That's kindness that we have no claim on. Grace saved us and made us alive in Christ. Grace is going to show us future glories yet to be told, yet to be seen by human eyes on this earth.

Our human eyes haven't seen it yet. And so this grace, past and future, it's by that grace that you have been saved. A grace that is so magnificent and holy that you tremble in the face of it. You tremble in the wonder and the mercy of it. That grace is what saved you. As you come to verse 8, so captivated, so enamored with, so impressed with, the undeserved kindness and mercy and love of God on your life. You're so overwhelmed that in exchange for your captivity to evil and your condemnation before Him and your spiritual death in exchange for all of that stuff that you were by nature, He's given you all of this in its place. And your knees buckle under the glory of it.

That's really wonderful. And Paul says, yes, it is wonderful and it's by that grace that you have been saved. So that by the time that you get to verse 8, the idea that you contributed anything to this present position has been completely expunged from your mind. The idea that you brought something to God and He rewarded you with salvation in response to what you brought Him in your own strength and your own power and your own ingenuity and your own devotion.

That thought is so far foreign to the passage that you realize that it couldn't possibly be that. And so you are done with yourself by the time that you get to verse 8. You have put yourself completely out of it and you are just so wrapped up in the greatness and the glory of God that everything else falls out of your mind. And all that you can focus on is the glory and the grace and the goodness and the greatness of God.
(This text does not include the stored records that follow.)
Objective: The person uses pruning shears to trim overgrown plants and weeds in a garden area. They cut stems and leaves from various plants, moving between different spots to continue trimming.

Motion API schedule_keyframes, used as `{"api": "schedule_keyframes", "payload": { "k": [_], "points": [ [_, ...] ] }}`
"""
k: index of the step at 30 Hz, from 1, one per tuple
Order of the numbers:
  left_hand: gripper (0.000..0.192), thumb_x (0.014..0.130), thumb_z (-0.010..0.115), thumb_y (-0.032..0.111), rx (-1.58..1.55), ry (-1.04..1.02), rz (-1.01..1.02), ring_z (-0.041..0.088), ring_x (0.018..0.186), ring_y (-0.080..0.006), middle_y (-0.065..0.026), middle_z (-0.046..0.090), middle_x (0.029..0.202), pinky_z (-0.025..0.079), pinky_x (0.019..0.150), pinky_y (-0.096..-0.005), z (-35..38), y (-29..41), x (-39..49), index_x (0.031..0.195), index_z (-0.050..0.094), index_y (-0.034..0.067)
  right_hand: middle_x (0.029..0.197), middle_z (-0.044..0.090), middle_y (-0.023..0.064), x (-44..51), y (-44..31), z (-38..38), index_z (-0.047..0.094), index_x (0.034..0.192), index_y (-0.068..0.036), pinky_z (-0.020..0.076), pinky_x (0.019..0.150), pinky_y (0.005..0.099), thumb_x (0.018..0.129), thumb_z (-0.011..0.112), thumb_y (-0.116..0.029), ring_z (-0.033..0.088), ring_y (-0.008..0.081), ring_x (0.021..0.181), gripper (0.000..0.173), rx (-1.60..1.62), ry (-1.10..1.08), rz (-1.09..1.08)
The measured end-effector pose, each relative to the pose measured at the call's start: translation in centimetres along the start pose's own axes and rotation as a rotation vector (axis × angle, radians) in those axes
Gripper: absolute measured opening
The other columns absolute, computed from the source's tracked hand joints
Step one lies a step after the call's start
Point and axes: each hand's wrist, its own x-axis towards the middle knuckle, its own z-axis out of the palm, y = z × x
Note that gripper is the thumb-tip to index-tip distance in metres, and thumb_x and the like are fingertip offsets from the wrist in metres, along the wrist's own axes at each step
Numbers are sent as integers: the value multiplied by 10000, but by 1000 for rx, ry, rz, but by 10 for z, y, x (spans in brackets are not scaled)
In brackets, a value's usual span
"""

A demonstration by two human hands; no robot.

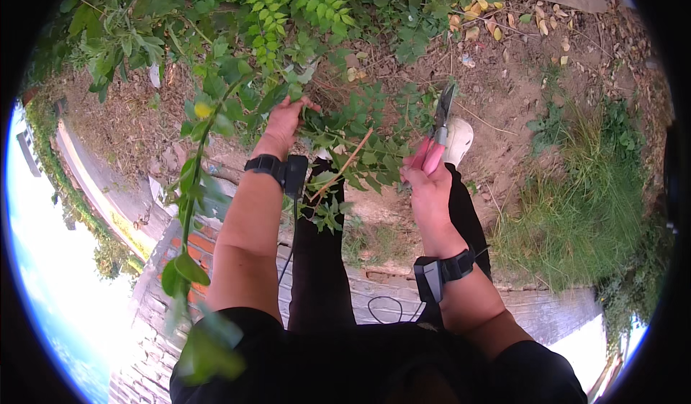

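Among the green leaves, my left hand (286,123) is closed around part of a leafy vine (359,158); its fingertips are partly hidden by foliage. The vine's leaves spread to the right, in front of my legs. A bare brown stem (345,163) slants through them. My right hand (430,182) grips pruning shears (436,139) by their pink handles. The metal blades point away from me, close to leaves at the vine's right side. Whether the blades are apart I cannot tell. Each wrist wears a black strap with a small device.
A long leafy shoot (197,182) rises close to the camera on the left. Dense foliage (302,4) grows ahead. A pale shoe (459,139) stands on dry soil beside the shears. Tall grass (572,215) is at right, a brick wall (156,301) at lower left.
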Motion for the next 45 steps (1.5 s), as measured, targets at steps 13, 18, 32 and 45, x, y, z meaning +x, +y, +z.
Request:
{"api": "schedule_keyframes", "payload": {
  "k": [13, 18, 32, 45],
  "points": [
    [97, 872, 573, 127, 1277, 747, 783, 530, 611, -174, -70, 594, 699, 419, 556, -286, -263, -32, -176, 846, 601, 38, 773, 579, 71, -12, -27, 17, 543, 1003, 7, 467, 691, 314, 736, 598, -78, 576, 198, 717, 285, -338, -104, -244],
    [122, 826, 493, 44, 1150, 943, 799, 599, 710, -411, -204, 615, 744, 466, 594, -420, -300, 50, -258, 922, 565, 27, 753, 569, 58, -30, -67, 27, 539, 965, 3, 463, 655, 300, 739, 599, -67, 566, 175, 692, 244, -440, -181, -299],
    [174, 795, 532, -1, 872, 787, 970, 576, 638, -399, -209, 577, 696, 453, 541, -427, -204, 24, -303, 957, 572, 47, 858, 603, 164, -58, -238, 124, 497, 1121, 10, 477, 753, 378, 709, 588, -115, 601, 321, 798, 441, -1023, -288, -605],
    [209, 723, 544, -52, 808, 664, 1103, 588, 624, -368, -176, 573, 694, 463, 531, -397, -197, 58, -359, 912, 568, 34, 711, 584, 152, -18, -320, 317, 550, 840, 93, 445, 558, 400, 667, 654, -122, 579, 253, 594, 295, -1245, -460, -232]
  ]
}}
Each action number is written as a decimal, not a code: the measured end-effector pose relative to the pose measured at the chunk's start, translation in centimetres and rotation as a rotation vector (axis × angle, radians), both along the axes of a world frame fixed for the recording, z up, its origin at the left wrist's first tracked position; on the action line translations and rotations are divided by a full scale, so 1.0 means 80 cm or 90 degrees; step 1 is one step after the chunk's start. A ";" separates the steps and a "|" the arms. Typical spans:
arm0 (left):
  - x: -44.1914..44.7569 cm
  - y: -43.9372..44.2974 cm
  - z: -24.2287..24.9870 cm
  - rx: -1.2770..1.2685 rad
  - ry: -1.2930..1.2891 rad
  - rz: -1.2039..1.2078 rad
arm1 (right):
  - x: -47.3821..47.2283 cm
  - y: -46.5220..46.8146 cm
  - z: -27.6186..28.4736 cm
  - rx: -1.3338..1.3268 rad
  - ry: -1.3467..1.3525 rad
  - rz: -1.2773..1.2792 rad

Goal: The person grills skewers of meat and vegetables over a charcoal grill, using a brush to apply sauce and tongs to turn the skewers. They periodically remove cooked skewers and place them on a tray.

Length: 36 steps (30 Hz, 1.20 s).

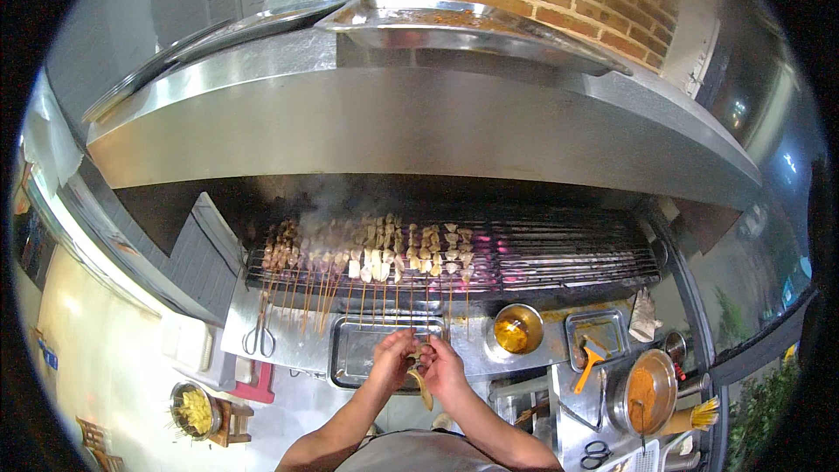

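Note:
My left hand (392, 357) and my right hand (442, 367) meet over the near edge of the grill, fingers pinched close together. A curved yellowish strip (421, 388) hangs between them, its upper end among the fingertips; what it is cannot be made out. Just beyond my fingers, the ends of several wooden skewers (364, 305) point towards me. Pale meat pieces (377, 262) on the skewers lie across the charcoal grill grate (570, 255), with browner pieces (280, 246) at the left. Under my hands is a rectangular metal tray (347, 357), partly hidden by them.
Smoke rises beneath a steel hood (419, 124). Scissors (259, 339) lie left of the tray. Rightward stand a pot of orange liquid (519, 329), a small tray (613, 322) with an orange-handled brush (592, 362), and a bowl of reddish powder (645, 390). A pot of yellow skewered food (195, 412) stands lower left.

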<state>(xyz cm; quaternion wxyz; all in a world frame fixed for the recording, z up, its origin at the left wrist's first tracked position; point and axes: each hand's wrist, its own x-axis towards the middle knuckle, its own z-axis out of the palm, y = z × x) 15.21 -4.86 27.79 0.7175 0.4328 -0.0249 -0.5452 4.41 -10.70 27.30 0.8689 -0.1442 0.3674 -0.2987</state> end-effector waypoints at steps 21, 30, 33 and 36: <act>-0.012 0.113 -0.024 0.060 -0.003 -0.055 | -0.013 -0.011 -0.013 0.015 -0.020 0.044; 0.071 0.258 -0.044 0.047 0.037 0.122 | -0.001 0.074 -0.027 -0.035 0.105 0.307; 0.139 0.276 -0.036 0.037 0.018 0.198 | 0.050 0.101 -0.014 -0.112 0.132 0.355; 0.222 0.282 -0.028 0.020 -0.010 0.210 | 0.132 0.126 0.005 -0.182 0.176 0.287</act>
That's what verse 8, that's the climax that verse 8 is bringing you to. Grace made you alive. Grace will be displayed through eternity. It's by that grace that you are saved.

Wow. Now, here in verse 8, look at the text with me again. When you take this word by word, phrase by phrase, you see how it all reinforces that same central point. Paul says, for by grace you have been saved. What does it mean to be saved?

Two things that I would say about this part of the passage. One is that the construction here, you have been saved, it's a construction that says your salvation was completed by a past act of God, and the results of that are continuing in your life to the present time. You stand in a condition of redemption. You stand in a condition of grace, having been on the receiving end of God's favor.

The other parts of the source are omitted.